▶ _WHAT TO PRODUCE_
Work out how many lines in the data below include "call", then reply with that number only.

▶ _DATASET EXCERPT_
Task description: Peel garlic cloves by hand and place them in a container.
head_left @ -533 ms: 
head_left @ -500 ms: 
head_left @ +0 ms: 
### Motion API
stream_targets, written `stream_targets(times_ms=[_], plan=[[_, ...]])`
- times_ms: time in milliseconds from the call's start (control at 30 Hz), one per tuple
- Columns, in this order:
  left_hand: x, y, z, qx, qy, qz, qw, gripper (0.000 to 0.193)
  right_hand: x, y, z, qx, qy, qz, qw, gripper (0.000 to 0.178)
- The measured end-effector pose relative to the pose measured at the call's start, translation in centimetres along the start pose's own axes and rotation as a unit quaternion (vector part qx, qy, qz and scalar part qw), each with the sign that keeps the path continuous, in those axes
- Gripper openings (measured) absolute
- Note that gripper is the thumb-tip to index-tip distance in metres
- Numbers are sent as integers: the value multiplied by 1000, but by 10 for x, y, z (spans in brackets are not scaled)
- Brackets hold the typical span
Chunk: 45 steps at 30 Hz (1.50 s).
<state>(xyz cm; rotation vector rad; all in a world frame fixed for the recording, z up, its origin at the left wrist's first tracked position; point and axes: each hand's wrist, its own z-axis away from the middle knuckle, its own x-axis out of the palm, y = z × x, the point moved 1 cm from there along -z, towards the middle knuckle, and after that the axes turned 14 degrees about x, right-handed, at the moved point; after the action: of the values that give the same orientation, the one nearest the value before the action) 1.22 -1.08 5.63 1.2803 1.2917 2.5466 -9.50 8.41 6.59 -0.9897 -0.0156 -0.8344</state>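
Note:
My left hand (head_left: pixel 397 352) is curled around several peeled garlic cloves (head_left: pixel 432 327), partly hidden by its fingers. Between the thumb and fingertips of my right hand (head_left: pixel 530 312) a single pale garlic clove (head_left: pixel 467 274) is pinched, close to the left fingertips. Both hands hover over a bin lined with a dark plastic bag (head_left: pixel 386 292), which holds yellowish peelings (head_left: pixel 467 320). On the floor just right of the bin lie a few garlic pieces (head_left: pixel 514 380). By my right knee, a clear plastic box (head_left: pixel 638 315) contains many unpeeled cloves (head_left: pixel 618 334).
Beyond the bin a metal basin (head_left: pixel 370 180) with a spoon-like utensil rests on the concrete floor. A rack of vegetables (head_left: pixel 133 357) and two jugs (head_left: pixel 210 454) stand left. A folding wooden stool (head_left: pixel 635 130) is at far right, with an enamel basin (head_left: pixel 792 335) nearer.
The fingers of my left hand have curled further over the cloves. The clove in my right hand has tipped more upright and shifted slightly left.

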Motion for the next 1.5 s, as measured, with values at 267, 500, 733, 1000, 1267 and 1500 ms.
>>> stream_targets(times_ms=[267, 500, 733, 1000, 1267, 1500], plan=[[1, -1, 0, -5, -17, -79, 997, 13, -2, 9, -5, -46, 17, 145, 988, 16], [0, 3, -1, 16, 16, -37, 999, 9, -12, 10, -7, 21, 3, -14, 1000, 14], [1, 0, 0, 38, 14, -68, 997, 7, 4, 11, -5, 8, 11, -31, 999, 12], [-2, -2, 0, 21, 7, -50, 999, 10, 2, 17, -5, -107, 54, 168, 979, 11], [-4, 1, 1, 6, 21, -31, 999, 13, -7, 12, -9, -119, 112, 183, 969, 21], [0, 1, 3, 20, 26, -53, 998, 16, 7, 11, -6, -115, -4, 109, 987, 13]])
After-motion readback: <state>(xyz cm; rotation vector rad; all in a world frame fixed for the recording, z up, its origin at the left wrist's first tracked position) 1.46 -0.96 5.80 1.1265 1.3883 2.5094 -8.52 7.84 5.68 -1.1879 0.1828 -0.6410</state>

▶ _RESPONSE AREA_
2